HOW TO COMPLETE THIS TASK
Print the full listing exactly.

DATASET EXCERPT
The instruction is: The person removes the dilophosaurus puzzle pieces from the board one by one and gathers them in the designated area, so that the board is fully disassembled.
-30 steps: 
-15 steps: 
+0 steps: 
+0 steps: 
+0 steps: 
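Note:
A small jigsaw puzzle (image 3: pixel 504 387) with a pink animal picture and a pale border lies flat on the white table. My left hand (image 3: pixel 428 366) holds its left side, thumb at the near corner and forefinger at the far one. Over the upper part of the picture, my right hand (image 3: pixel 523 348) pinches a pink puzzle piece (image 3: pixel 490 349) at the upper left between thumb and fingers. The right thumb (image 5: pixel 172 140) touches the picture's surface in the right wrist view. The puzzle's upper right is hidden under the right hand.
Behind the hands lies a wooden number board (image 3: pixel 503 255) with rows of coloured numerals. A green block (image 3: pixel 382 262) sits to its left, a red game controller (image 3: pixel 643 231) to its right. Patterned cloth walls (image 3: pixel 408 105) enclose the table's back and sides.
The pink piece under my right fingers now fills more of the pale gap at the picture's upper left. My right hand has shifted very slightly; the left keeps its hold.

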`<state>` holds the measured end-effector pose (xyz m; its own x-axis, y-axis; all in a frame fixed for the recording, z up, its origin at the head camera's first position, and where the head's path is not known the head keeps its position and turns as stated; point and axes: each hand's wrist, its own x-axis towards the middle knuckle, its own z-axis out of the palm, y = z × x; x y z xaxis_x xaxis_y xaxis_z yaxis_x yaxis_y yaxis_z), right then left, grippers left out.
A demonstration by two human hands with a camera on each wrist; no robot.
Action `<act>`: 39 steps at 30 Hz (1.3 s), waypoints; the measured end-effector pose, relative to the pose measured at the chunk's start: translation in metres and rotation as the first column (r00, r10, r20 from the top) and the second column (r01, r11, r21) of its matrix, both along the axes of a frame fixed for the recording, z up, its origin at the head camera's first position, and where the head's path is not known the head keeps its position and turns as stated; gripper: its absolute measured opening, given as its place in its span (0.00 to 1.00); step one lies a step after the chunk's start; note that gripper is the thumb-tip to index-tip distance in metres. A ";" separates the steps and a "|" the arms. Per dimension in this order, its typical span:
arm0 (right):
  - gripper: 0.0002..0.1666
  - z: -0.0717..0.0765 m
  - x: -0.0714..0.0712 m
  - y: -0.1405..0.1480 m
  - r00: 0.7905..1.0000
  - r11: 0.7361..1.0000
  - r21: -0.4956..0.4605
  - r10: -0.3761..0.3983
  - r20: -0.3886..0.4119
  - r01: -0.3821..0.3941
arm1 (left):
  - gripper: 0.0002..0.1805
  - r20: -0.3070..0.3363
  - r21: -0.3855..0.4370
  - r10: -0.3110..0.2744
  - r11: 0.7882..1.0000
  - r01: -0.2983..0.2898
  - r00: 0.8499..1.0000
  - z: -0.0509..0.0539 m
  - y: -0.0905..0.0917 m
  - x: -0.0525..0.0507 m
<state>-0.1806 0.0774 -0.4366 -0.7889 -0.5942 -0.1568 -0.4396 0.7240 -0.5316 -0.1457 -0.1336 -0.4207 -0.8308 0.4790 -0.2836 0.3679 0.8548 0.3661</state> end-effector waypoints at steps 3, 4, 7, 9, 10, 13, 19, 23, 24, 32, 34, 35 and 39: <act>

YOUR RESPONSE
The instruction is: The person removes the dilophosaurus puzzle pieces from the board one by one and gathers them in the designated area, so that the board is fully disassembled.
-30 steps: 
-15 steps: 
+0 steps: 
+0 steps: 
+0 steps: 
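Note:
A small jigsaw puzzle (image 3: pixel 504 387) with a pink animal picture and a pale border lies flat on the white table. My left hand (image 3: pixel 428 366) holds its left side, thumb at the near corner and forefinger at the far one. Over the upper part of the picture, my right hand (image 3: pixel 523 348) pinches a pink puzzle piece (image 3: pixel 490 349) at the upper left between thumb and fingers. The right thumb (image 5: pixel 172 140) touches the picture's surface in the right wrist view. The puzzle's upper right is hidden under the right hand.
Behind the hands lies a wooden number board (image 3: pixel 503 255) with rows of coloured numerals. A green block (image 3: pixel 382 262) sits to its left, a red game controller (image 3: pixel 643 231) to its right. Patterned cloth walls (image 3: pixel 408 105) enclose the table's back and sides.
The pink piece under my right fingers now fills more of the pale gap at the picture's upper left. My right hand has shifted very slightly; the left keeps its hold.
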
`<state>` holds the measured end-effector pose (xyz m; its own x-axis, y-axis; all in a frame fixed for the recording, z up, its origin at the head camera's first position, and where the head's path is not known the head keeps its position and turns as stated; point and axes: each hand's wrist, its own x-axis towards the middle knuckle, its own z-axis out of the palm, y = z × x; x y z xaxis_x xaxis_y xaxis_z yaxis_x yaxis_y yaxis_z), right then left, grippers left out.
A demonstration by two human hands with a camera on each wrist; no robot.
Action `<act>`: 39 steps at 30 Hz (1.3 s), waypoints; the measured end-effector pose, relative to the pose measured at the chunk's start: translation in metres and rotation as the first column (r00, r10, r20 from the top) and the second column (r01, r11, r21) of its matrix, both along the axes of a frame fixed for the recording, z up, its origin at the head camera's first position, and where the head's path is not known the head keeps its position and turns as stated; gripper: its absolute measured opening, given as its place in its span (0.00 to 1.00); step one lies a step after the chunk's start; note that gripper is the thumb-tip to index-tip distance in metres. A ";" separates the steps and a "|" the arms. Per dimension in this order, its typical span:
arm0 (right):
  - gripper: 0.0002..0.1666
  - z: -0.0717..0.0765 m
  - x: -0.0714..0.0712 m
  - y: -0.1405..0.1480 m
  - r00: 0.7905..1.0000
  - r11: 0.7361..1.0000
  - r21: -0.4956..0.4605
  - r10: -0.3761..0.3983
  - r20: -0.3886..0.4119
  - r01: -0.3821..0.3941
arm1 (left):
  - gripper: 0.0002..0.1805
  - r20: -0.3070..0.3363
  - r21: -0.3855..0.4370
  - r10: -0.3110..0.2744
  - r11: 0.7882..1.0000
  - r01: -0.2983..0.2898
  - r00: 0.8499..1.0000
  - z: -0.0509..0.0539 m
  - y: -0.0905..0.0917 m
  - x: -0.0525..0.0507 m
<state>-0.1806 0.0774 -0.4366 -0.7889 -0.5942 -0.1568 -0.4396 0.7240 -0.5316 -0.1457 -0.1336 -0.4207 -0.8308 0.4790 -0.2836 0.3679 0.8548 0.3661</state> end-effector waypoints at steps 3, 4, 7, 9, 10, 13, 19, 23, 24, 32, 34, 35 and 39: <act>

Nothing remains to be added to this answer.